Dataset excerpt:

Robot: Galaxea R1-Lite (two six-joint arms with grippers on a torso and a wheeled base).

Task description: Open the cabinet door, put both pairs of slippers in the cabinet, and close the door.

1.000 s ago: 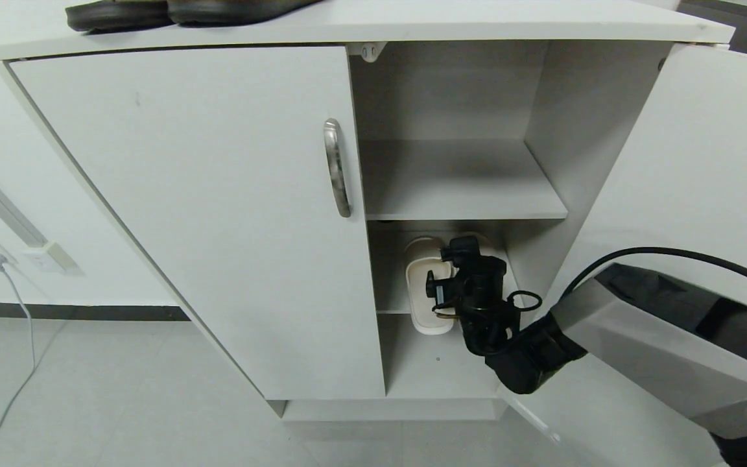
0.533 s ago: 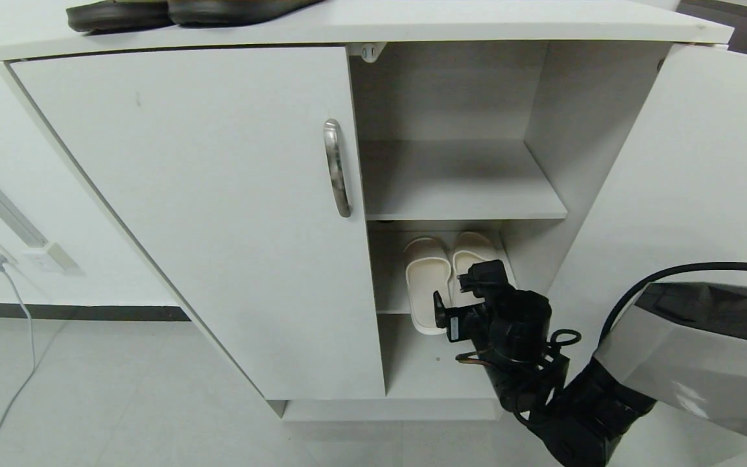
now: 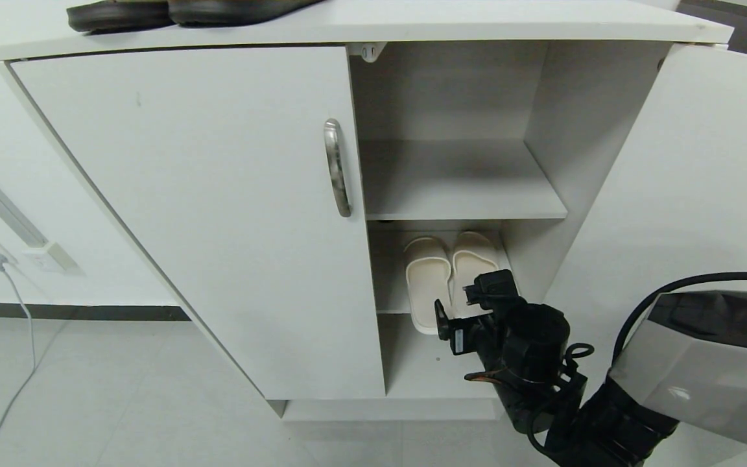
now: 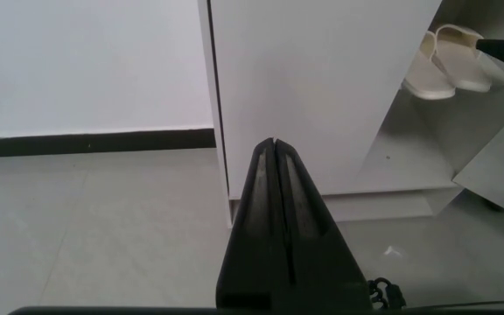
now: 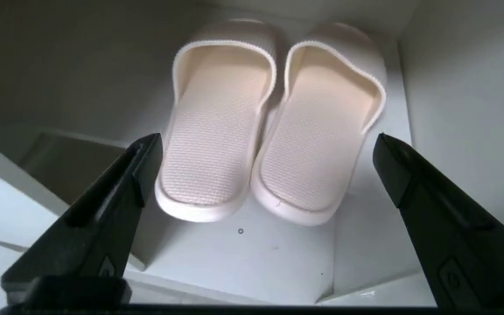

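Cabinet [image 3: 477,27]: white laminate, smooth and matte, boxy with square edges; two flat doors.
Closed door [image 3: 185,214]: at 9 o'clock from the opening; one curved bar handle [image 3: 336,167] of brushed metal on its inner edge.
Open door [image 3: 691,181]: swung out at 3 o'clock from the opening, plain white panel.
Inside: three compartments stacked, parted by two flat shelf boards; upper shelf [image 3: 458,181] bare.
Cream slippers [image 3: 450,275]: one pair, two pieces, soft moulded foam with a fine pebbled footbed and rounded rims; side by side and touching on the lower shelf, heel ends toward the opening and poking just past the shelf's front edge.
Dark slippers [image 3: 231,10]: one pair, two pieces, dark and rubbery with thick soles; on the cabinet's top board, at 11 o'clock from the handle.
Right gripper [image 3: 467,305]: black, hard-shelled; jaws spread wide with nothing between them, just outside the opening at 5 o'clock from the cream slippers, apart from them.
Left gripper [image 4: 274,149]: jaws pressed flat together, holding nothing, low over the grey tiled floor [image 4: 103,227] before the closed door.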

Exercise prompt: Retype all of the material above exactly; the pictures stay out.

Answer to the problem:
Robot: Galaxea R1-Lite (two six-joint arms with grippers on a torso and a wheeled base).

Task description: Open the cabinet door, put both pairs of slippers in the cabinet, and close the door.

1.000 s ago: 
0.533 s ago: 
now: 
now: 
now: 

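Cabinet [image 3: 477,27]: white laminate, smooth and matte, boxy with square edges; two flat doors.
Closed door [image 3: 185,214]: at 9 o'clock from the opening; one curved bar handle [image 3: 336,167] of brushed metal on its inner edge.
Open door [image 3: 691,181]: swung out at 3 o'clock from the opening, plain white panel.
Inside: three compartments stacked, parted by two flat shelf boards; upper shelf [image 3: 458,181] bare.
Cream slippers [image 3: 450,275]: one pair, two pieces, soft moulded foam with a fine pebbled footbed and rounded rims; side by side and touching on the lower shelf, heel ends toward the opening and poking just past the shelf's front edge.
Dark slippers [image 3: 231,10]: one pair, two pieces, dark and rubbery with thick soles; on the cabinet's top board, at 11 o'clock from the handle.
Right gripper [image 3: 467,305]: black, hard-shelled; jaws spread wide with nothing between them, just outside the opening at 5 o'clock from the cream slippers, apart from them.
Left gripper [image 4: 274,149]: jaws pressed flat together, holding nothing, low over the grey tiled floor [image 4: 103,227] before the closed door.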

This exercise has no more to it.